#### [Provided material]

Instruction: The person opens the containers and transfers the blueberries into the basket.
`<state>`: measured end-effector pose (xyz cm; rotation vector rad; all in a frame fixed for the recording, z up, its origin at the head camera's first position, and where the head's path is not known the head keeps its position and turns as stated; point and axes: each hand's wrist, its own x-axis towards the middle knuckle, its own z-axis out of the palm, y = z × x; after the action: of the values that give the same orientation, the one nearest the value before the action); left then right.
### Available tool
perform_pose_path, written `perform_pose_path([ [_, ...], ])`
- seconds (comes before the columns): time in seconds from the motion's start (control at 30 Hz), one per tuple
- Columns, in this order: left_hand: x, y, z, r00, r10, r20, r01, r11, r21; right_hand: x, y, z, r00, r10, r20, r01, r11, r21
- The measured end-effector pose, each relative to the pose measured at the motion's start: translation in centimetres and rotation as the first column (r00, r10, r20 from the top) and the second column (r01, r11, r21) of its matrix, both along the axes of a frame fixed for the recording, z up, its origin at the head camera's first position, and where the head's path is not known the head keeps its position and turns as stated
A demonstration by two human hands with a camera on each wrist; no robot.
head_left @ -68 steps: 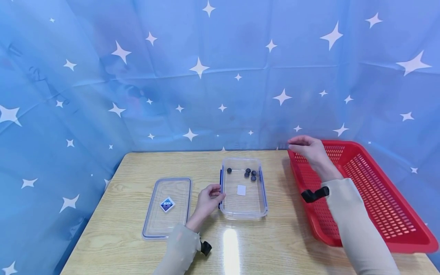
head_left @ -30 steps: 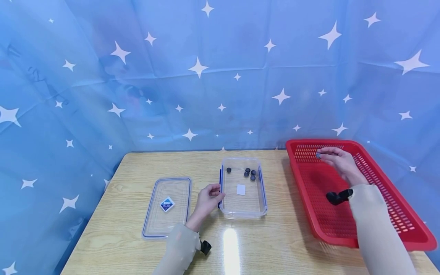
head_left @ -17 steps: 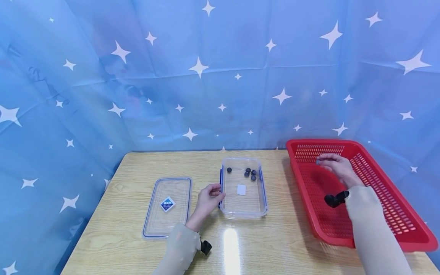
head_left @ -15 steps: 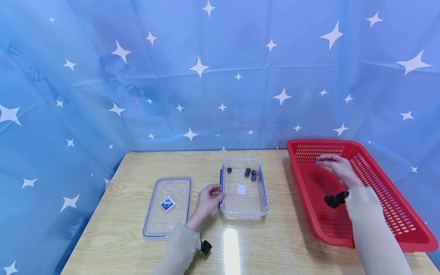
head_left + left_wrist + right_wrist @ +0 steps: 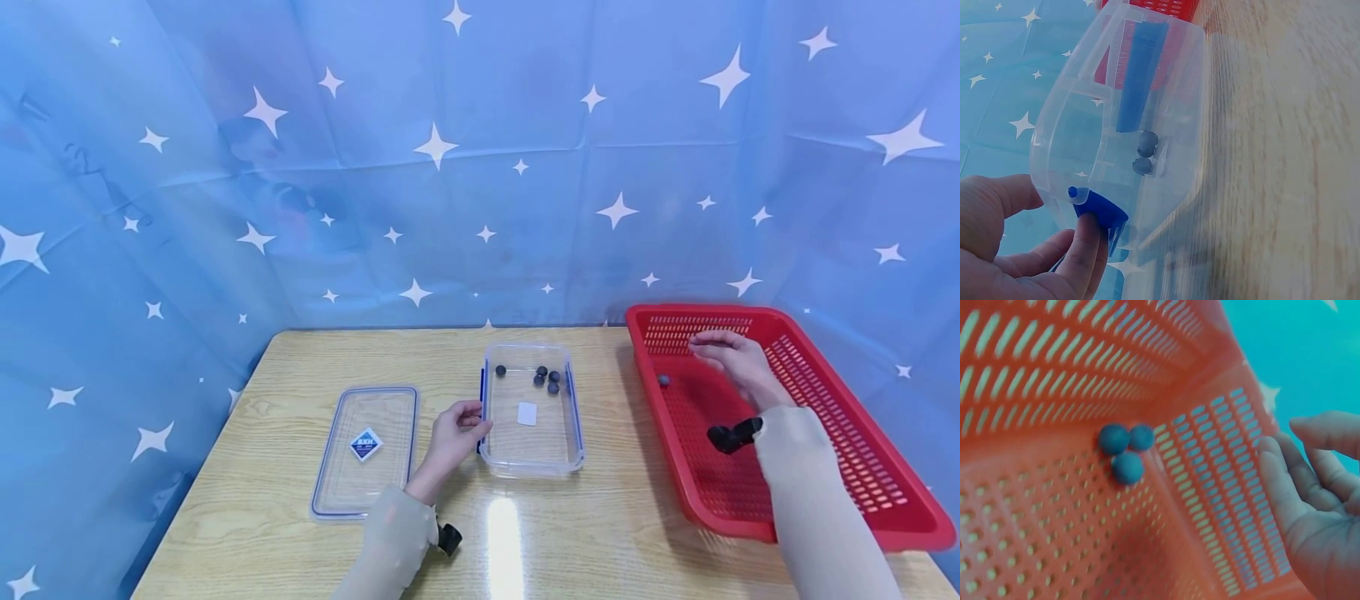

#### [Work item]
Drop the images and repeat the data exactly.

#### [Task output]
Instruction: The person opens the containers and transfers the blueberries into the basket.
`<state>`: measured end-effector pose (xyz cm; rotation vector rad; all in a frame fixed for the recording, z up, its origin at the head camera's first position, and where the head's path is not known the head keeps its position and turns as stated; point and axes: each hand's wrist, its own x-axis towards the middle knuckle, its own z-axis out of the palm, y = z × x; after the action: of the values that give the same orientation, the one nearest the value before the action); left then right.
### Available tool
perform_pose_path, written `perform_pose_path([ [_, ...], ])`
- seconds (comes before the columns): time in seconds from the motion's start (control at 30 Hz), one per tuple
- Columns, in this order: left_hand: x, y, z, r00, r10, r20, r01, r11, r21; right_hand: x, y, z, r00, r10, r20, r01, r11, r21
- The measured end-effector pose, each relative to the pose measured at the motion's start: translation in centimetres and rotation as the first column (r00, r10, r20 from the top) and the second column (r01, r11, r21) of its matrix, both along the axes of a frame fixed for the recording, z up, its origin at the head camera's first position, and where the head's path is not known the head keeps its position and turns as stated
A demonstration by two human hands with a camera on each wrist; no robot.
head_left @ -68 steps: 
head_left @ -30 steps: 
head_left @ -17 steps: 
head_left @ -15 steps: 
head_left + left_wrist + right_wrist @ +0 steps: 

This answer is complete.